▸ **WORK REQUEST**: Below is a listing; copy all of it exactly.
● ● ● ●
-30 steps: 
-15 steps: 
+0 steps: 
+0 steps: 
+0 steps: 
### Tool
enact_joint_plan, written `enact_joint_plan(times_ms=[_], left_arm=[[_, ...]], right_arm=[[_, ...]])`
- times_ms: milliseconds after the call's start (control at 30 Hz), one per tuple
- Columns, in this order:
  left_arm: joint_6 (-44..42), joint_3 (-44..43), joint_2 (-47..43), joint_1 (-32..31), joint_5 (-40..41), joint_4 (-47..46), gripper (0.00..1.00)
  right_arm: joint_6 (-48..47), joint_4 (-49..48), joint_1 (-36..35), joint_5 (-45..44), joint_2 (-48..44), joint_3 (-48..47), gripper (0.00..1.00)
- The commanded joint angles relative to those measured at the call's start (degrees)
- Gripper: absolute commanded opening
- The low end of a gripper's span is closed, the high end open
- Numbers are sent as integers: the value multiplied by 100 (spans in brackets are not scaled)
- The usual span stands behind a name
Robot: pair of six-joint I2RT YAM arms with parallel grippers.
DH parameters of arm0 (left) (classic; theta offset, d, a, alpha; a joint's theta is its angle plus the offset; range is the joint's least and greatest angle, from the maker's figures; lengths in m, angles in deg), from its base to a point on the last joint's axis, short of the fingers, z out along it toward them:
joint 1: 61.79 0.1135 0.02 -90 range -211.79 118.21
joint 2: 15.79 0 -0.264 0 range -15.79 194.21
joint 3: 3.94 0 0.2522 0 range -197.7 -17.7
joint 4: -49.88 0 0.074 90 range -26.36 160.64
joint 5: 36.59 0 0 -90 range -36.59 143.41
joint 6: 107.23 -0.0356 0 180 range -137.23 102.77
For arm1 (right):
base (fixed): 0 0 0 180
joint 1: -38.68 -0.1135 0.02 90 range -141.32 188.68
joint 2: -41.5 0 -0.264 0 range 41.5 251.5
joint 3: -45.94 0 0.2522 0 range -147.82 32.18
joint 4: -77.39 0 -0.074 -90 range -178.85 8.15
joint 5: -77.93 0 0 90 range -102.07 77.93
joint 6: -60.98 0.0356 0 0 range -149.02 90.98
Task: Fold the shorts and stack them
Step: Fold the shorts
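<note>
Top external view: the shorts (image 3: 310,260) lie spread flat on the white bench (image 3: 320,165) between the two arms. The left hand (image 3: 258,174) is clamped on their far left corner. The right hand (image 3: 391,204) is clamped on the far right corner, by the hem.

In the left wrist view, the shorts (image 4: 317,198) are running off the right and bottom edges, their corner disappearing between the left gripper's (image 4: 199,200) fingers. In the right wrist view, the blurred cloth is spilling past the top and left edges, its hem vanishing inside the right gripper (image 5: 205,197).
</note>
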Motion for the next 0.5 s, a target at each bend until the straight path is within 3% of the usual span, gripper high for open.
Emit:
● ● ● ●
▸ **RESPONSE**:
-30 steps: 
-15 steps: 
+0 steps: 
+0 steps: 
+0 steps: 
### Tool
enact_joint_plan, written `enact_joint_plan(times_ms=[_], left_arm=[[_, ...]], right_arm=[[_, ...]])`
- times_ms: milliseconds after the call's start (control at 30 Hz), one per tuple
- Columns, in this order:
  left_arm: joint_6 (-44..42), joint_3 (-44..43), joint_2 (-47..43), joint_1 (-32..31), joint_5 (-40..41), joint_4 (-47..46), gripper (0.00..1.00)
  right_arm: joint_6 (-48..47), joint_4 (-49..48), joint_1 (-36..35), joint_5 (-45..44), joint_2 (-48..44), joint_3 (-48..47), gripper (0.00..1.00)
- The commanded joint angles relative to those measured at the call's start (degrees)
- Gripper: absolute commanded opening
- The low end of a gripper's span is closed, the high end open
- Numbers are sent as integers: the value multiplied by 100 (spans in brackets are not scaled)
- The usual span stands behind a name
Robot: pair of six-joint I2RT YAM arms with parallel grippers.
DH parameters of arm0 (left) (classic; theta offset, d, a, alpha; a joint's theta is its angle plus the offset; range is the joint's least and greatest angle, from the maker's figures; lengths in m, angles in deg), from its base to a point on the last joint's axis, short of the fingers, z out along it toward them:
joint 1: 61.79 0.1135 0.02 -90 range -211.79 118.21
joint 2: 15.79 0 -0.264 0 range -15.79 194.21
joint 3: 3.94 0 0.2522 0 range -197.7 -17.7
joint 4: -49.88 0 0.074 90 range -26.36 160.64
joint 5: 36.59 0 0 -90 range -36.59 143.41
joint 6: 107.23 -0.0356 0 180 range -137.23 102.77
For arm1 (right):
base (fixed): 0 0 0 180
joint 1: -38.68 -0.1135 0.02 90 range -141.32 188.68
joint 2: -41.5 0 -0.264 0 range 41.5 251.5
joint 3: -45.94 0 0.2522 0 range -147.82 32.18
joint 4: -77.39 0 -0.074 -90 range -178.85 8.15
joint 5: -77.93 0 0 90 range -102.07 77.93
joint 6: -60.98 0.0356 0 0 range -149.02 90.98
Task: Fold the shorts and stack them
Step: Fold the shorts
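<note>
Top external view: the shorts (image 3: 310,260) lie spread flat on the white bench (image 3: 320,165) between the two arms. The left hand (image 3: 258,174) is clamped on their far left corner. The right hand (image 3: 391,204) is clamped on the far right corner, by the hem.

In the left wrist view, the shorts (image 4: 317,198) are running off the right and bottom edges, their corner disappearing between the left gripper's (image 4: 199,200) fingers. In the right wrist view, the blurred cloth is spilling past the top and left edges, its hem vanishing inside the right gripper (image 5: 205,197).
</note>
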Motion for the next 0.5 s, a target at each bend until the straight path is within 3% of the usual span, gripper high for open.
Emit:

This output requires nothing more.